CS7321 Winter 1998
PS1
Character Recognition
Presented by Jim Rowan
The overall approach:
I approached each part of this project in two phases.
The first phase was the character recognition phase.
This phase produced a two dimensional matrix for each of the vowels
that contained the row and column coordinates of all vowels of that
type found. The second phase read these matrices and using the coordinates
in the matrix retrieved the 11 x 11 patch from the original thresholded image.
This patch was logical ANDed with another patch that had a rectangular
grouping of 1 bits roughly positioned where the vowel would be.
This resulted a group of 1 bits that were then changed to either 2, 3, 4,
5 or 6 depending on which of the vowels were being colored. By attaching
a color map to this file and writing it out as a jpeg a rough coloring of
the vowel in question was achieved in that some of the bits that were actually
part of the vowel in question were left as 1 bits and therefore displayed
as black.
The sample text:
The text sample was scanned at 72 dpi and at that resolution there was
very little data to work with. This lack of resolution makes the task of
distinguishing an "o" from a "d" from a "p" very difficult. Having said this
I must now admit that I own OCR software that runs just fine on a 10 MHz machine.
As a result of working on this project I have developed a very healthy respect for
that software. In fact I am amazed at how fast the purchased software runs and
how miserably slow (in comparison) my approach to the character recognition
problem runs on a 180MHz machine.
Thresholding:
To get a binary image the sample had to be thresholded and when an
image is thresholded there is a decision to make. Do you threshold at,
say, 50% and live with several "e"s that have gaps or do you threshold
at, say, 75% and live with "m" and "n that close at the bottom and look
like "o"? This is a particularly vexing problem since this first decision
affects all processing steps from the thresholding on. I made the decision
to threshold at 75% and deal with letters that close where there should be
a space in some other manner. It seemed intuitively better to deal with too
much data (open letters that closed) than too little data (closed letters that
opened).
With the text thresholded I now had a binary image to work with and
the question became was there any way to make certain characteristics
of the vowels stand out and therefore make them more easily recognized?
I worked with thinning, dilating and morphing but had little improvement
in one area that wasn"t accompanied by degradation in another area.
My approach was to use a model of the vowel:
I decided to work with the idea that I could model each letter in
a way that distinquished it from all other letters that might be
encountered. I built 11 x 11 pixel models of each vowel and included only
what I considered to be essential pixels in that model. The decision of what
to include in the models of the vowels was made by inspecting the range of
variation seen in each vowel and picking pixels that appeared in those examples.

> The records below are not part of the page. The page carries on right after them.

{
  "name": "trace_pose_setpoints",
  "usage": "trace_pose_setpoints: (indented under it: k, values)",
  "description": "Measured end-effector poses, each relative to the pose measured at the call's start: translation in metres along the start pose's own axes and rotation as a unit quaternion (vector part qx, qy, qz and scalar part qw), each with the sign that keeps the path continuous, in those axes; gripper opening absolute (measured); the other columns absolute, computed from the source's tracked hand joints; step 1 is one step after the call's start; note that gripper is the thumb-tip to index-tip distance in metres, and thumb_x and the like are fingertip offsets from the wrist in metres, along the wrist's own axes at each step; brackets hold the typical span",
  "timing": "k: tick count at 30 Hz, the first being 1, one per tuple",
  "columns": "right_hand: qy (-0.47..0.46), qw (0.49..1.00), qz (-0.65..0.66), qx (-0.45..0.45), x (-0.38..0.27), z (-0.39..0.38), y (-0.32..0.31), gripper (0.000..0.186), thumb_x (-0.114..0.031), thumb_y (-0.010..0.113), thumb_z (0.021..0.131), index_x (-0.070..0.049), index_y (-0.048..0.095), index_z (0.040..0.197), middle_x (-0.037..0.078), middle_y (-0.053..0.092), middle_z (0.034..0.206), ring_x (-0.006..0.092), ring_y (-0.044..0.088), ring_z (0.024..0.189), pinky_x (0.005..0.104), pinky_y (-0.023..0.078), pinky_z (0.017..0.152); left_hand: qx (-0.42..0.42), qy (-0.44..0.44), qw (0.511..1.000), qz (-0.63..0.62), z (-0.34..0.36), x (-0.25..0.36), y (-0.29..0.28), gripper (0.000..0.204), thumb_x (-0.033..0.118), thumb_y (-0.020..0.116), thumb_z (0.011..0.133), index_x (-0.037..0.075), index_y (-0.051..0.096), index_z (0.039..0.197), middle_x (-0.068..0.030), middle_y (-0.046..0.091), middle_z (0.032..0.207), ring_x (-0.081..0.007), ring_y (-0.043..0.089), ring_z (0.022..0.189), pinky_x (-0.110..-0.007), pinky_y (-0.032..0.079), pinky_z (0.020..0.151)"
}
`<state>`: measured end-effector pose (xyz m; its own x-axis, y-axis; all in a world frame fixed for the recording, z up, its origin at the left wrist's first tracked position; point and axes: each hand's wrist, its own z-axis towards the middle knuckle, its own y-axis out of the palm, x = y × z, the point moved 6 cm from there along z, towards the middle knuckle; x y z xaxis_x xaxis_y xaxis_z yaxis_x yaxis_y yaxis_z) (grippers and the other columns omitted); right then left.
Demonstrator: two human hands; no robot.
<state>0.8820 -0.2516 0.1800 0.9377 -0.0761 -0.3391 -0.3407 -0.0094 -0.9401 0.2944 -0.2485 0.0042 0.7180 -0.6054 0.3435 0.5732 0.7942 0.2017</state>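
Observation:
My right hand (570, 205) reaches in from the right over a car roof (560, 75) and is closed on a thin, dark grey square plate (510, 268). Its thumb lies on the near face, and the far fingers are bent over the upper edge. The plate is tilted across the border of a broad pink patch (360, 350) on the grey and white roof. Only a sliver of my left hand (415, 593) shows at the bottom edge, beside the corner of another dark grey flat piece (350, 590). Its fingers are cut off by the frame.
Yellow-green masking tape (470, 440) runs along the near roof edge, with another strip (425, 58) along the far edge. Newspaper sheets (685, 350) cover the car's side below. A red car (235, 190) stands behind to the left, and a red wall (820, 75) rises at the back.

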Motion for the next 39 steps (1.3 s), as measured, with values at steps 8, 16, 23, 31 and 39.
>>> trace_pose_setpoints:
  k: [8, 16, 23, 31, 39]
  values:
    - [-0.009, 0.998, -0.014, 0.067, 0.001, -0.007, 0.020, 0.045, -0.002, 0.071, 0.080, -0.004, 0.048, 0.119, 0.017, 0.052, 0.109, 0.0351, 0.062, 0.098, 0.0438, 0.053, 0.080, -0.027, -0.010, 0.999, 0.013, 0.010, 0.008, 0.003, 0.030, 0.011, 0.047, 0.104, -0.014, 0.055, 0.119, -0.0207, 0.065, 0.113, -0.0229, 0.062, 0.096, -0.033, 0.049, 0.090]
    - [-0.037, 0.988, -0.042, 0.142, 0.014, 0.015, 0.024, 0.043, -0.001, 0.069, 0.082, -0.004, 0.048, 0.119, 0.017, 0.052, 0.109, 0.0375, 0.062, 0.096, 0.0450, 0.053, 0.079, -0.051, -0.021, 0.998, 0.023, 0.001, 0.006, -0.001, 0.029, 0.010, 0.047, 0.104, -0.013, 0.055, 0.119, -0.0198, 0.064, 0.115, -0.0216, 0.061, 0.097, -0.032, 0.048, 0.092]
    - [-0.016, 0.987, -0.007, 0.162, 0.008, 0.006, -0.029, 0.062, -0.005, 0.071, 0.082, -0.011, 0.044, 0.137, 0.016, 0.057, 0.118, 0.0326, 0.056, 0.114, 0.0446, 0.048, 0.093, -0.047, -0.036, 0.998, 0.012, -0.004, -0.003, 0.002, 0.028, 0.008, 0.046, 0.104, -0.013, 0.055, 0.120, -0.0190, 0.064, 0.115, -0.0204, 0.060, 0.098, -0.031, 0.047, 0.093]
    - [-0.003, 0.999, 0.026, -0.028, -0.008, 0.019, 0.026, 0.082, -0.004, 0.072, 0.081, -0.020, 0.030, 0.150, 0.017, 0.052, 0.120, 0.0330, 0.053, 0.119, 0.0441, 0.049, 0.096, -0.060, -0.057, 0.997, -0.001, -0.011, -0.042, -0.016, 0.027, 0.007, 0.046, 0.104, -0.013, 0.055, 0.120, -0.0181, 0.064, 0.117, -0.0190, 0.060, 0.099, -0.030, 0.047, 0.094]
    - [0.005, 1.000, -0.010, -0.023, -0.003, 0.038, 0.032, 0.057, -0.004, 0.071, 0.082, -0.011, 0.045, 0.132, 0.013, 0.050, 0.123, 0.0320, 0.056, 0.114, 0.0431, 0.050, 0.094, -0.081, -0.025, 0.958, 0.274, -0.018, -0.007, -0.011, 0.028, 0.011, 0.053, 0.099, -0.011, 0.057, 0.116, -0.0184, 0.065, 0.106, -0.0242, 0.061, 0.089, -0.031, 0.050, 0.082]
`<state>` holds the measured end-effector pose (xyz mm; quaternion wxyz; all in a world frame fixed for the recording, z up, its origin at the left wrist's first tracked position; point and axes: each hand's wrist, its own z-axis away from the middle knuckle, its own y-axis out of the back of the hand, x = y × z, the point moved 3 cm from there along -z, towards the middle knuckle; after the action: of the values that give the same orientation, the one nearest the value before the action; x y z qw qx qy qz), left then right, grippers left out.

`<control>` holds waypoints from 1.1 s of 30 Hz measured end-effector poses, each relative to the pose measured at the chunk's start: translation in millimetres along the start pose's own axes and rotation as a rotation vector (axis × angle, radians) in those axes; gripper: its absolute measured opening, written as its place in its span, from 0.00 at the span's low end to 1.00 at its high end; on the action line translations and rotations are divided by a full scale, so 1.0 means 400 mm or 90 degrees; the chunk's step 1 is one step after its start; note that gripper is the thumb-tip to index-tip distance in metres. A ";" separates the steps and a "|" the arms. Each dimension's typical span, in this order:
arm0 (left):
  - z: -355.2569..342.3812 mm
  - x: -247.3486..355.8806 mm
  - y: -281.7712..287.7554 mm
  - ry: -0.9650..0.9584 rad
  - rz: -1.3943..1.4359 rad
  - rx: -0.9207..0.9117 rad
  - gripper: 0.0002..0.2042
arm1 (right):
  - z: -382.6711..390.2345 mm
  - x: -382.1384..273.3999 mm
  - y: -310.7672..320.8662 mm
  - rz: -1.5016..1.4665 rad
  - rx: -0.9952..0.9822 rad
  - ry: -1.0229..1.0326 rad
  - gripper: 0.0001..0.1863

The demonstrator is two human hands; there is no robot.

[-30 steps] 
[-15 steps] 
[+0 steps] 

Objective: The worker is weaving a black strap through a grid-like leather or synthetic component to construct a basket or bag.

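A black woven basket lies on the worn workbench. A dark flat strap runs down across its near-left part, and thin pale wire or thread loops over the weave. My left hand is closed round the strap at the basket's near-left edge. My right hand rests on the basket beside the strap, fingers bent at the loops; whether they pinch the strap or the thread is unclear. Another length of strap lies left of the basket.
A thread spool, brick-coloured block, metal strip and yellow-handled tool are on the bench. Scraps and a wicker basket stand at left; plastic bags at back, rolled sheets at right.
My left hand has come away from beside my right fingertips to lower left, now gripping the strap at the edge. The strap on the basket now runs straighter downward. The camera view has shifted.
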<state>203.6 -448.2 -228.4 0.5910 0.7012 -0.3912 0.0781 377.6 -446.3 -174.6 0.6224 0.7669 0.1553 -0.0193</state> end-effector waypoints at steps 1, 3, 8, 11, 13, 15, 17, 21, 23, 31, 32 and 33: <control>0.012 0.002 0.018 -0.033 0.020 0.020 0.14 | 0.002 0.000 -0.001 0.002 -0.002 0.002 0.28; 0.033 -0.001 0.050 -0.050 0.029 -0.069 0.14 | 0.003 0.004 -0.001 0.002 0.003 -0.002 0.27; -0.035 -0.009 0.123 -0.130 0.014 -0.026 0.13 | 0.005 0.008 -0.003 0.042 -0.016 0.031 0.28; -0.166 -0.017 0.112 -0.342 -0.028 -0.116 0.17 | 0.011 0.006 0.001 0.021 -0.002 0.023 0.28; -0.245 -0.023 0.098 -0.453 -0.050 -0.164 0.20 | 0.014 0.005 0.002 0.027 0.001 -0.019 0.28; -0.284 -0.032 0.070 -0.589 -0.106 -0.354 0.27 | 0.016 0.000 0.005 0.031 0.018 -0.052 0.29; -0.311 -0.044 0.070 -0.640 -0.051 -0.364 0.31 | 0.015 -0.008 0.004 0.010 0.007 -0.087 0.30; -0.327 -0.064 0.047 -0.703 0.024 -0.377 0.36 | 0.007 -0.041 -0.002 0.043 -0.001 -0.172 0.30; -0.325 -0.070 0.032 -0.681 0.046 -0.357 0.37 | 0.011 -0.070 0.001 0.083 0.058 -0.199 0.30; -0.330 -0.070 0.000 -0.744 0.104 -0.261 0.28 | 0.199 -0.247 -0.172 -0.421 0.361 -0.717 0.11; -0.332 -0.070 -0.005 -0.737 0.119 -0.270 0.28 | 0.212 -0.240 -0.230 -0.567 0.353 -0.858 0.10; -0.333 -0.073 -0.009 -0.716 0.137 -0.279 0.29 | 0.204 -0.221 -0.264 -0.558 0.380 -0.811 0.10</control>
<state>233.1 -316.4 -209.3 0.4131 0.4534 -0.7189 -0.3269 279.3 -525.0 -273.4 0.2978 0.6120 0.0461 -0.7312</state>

The trick here was to include only enough of the pixels that were seen
in the examples but leave out those pixels that could distinguish the vowel
in question from other letters with similar constructs.
The models of the vowels:
Model used for the letter a
Model used for the letter e
Model used for the letter i
Model used for the letter o
Model used for the letter u
Model correspondence:
Once the vowel models were built I could slide these models across the thresholded
binary image. This sliding was performed by taking an 11 x 11 pixel patch from the
binary image and then performing a logical AND on the model and the patch. The result of
this AND was itself an 11 x 11 patch. Summing all the 1 bits in this resultant patch was the
measure that I used to determine whether or not the patch being inspected contained a vowel
of the type represented by the model. For this correspondence to be accepted I
required that the result of the logical AND have the same number of 1 bits as
the vowel model used in the comparison.
Fine tuning the result:
It is, of course, possible that the patch being inspected might have all
1 bits as would be the case with a solid black space. Since this did not
occur in the samples being processed, this was not initially seen as a
concern. The assumption was that if there was a 1 bit then it was part of
some character. This did not absolve this approach from all difficulties since,
for instance, a very dark "d" might have 1 bits where the model of the "o" has 1
bits and therefore be initially recognized as an "o". In the case of the "e" and
the "u" however this approach was able to find most of the vowels in the text and no
further refinements were made to the model.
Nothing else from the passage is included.